> Work instructions:
Check each line of the material for "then" and report how many lines have it, with nothing added.

··· Material for this exercise ···

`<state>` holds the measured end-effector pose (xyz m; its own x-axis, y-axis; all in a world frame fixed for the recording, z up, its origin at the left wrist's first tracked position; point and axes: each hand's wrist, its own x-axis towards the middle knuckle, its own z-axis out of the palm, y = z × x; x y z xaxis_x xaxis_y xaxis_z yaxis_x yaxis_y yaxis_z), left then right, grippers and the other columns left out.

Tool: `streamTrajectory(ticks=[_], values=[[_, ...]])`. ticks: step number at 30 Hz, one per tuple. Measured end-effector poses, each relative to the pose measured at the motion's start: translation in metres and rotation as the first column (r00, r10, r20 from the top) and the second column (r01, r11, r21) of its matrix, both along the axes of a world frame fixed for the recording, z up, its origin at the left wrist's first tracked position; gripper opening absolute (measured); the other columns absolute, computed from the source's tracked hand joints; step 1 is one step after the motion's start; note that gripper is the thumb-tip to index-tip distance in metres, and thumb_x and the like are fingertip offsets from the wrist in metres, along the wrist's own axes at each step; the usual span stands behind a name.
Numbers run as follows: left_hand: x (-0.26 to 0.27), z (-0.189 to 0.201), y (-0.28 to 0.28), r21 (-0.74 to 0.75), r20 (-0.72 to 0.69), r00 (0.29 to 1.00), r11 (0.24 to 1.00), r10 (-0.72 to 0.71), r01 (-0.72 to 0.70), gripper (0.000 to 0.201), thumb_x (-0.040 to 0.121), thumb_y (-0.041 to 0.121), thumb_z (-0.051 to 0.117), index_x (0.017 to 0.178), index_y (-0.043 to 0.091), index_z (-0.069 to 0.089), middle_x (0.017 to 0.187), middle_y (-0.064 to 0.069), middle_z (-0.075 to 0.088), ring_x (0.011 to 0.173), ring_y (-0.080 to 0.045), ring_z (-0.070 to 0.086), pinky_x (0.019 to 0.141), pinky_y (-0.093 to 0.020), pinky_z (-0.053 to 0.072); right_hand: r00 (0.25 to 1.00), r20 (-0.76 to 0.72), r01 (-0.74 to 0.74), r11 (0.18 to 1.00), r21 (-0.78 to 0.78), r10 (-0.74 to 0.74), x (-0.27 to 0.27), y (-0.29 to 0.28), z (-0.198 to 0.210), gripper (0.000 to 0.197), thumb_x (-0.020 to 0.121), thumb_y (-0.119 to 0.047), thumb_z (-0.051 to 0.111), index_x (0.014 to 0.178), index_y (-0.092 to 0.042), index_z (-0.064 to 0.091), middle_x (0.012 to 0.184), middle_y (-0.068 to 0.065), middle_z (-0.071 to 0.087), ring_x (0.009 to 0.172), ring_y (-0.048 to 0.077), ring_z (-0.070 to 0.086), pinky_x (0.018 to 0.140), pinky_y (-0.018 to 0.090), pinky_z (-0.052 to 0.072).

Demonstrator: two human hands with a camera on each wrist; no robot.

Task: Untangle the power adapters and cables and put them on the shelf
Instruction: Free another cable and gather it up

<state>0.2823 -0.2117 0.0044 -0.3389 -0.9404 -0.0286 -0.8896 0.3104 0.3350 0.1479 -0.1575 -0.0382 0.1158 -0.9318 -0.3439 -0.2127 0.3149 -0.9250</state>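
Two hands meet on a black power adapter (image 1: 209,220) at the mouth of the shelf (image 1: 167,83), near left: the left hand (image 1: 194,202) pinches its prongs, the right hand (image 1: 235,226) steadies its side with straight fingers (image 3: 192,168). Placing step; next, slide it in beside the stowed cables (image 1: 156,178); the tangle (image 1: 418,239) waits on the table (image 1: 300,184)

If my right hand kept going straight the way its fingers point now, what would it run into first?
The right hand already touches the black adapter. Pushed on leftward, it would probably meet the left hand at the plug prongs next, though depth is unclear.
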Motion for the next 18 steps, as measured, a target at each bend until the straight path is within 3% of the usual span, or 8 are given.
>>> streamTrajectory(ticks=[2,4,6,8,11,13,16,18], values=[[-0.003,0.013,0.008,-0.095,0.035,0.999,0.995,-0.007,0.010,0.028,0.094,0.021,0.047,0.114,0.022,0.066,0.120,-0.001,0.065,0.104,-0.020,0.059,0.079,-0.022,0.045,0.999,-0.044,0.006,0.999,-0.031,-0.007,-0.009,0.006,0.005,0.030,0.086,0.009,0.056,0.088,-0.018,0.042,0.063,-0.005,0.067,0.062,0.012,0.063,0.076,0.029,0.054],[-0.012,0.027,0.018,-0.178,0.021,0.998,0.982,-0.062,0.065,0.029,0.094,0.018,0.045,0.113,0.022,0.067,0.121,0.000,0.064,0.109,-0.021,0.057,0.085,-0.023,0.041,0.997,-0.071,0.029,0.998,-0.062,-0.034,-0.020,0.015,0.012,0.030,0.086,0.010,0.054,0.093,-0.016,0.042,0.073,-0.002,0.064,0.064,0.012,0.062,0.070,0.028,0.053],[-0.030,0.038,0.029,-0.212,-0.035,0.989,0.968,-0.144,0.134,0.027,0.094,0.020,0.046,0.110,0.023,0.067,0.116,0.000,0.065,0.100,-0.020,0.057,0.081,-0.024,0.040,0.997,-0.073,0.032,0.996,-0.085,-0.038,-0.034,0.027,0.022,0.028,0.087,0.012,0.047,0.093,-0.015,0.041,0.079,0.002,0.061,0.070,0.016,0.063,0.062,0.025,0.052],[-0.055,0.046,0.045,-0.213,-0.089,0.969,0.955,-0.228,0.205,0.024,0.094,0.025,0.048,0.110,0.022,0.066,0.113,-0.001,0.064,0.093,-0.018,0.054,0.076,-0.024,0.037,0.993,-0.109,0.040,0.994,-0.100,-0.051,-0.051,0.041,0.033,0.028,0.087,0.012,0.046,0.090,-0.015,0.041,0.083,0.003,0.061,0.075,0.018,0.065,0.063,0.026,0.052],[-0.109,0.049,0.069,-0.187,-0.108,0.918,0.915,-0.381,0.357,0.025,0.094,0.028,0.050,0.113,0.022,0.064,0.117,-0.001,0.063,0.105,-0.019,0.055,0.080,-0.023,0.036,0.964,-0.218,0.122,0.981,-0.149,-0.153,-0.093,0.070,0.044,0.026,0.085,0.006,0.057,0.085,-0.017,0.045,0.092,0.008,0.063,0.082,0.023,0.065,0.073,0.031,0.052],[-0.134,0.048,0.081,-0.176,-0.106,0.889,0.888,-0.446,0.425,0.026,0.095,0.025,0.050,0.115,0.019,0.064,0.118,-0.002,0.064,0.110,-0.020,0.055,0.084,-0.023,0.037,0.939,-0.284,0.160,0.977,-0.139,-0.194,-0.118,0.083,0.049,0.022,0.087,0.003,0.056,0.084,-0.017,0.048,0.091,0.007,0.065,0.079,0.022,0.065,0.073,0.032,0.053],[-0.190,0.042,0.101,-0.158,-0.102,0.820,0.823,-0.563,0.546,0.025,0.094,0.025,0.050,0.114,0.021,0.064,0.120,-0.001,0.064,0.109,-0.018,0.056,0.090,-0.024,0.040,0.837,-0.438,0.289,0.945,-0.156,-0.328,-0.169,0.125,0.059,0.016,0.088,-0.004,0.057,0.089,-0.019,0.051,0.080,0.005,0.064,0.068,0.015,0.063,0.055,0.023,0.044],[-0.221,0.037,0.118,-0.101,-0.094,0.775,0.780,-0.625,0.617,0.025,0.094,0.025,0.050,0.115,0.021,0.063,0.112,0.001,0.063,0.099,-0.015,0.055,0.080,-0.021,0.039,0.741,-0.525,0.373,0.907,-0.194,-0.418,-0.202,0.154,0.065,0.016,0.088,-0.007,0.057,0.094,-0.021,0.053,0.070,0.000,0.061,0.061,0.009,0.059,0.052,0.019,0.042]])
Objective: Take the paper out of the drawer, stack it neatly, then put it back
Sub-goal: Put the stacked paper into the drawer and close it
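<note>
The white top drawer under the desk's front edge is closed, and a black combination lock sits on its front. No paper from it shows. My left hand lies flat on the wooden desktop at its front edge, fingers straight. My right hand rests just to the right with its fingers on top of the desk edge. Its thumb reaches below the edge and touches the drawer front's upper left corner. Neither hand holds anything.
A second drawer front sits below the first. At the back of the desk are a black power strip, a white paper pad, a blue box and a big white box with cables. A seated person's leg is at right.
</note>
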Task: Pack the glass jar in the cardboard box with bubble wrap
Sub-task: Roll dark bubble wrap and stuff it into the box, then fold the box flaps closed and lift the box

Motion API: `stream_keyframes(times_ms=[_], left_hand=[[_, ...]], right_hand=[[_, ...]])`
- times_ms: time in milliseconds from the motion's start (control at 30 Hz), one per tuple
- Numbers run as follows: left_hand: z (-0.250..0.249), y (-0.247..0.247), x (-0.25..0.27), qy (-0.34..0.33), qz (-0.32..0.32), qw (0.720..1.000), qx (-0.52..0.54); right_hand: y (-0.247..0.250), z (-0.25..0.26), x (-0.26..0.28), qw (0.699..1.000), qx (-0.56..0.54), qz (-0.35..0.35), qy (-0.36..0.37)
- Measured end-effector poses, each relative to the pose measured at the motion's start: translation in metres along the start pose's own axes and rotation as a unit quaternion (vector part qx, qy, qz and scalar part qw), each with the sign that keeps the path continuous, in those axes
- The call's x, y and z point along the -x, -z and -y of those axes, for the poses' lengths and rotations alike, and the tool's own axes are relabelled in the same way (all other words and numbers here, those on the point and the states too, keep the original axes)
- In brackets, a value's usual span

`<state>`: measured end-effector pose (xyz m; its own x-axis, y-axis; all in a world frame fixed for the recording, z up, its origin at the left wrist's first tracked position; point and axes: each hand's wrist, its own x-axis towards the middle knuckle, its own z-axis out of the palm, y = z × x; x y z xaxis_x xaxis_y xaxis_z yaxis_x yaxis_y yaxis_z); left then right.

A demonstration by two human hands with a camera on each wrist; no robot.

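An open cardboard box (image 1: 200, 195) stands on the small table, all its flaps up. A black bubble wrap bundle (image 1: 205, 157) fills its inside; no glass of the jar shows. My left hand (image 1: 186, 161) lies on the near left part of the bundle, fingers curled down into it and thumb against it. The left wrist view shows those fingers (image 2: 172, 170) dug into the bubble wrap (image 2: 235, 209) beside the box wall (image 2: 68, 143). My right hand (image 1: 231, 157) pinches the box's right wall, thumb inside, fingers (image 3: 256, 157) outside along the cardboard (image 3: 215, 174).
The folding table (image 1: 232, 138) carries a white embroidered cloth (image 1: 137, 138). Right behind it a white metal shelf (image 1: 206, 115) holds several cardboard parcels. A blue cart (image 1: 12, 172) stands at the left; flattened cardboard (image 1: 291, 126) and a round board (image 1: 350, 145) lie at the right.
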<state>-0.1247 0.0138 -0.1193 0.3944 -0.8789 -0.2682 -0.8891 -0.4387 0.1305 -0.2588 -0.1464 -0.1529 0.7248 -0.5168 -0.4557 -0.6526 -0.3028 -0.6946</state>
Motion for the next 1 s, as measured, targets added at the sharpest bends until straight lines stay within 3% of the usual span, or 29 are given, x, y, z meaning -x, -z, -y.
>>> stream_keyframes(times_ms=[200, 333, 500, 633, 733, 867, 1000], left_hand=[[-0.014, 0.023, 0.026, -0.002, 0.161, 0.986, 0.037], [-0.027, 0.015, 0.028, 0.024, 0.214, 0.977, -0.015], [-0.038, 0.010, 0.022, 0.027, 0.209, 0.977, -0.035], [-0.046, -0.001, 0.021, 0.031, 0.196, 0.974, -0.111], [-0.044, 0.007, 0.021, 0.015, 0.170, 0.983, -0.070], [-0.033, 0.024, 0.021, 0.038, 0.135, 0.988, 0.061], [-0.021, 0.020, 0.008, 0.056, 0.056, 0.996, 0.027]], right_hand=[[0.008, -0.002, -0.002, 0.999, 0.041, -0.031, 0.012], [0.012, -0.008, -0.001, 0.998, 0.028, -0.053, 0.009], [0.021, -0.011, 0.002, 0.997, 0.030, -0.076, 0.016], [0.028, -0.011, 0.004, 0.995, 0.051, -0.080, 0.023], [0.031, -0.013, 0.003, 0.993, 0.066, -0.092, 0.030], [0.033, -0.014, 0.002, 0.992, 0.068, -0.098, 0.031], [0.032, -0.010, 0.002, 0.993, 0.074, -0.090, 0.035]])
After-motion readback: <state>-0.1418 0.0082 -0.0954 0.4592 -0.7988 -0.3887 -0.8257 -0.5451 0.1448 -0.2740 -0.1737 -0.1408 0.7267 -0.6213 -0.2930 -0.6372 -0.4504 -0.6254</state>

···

> Response:
4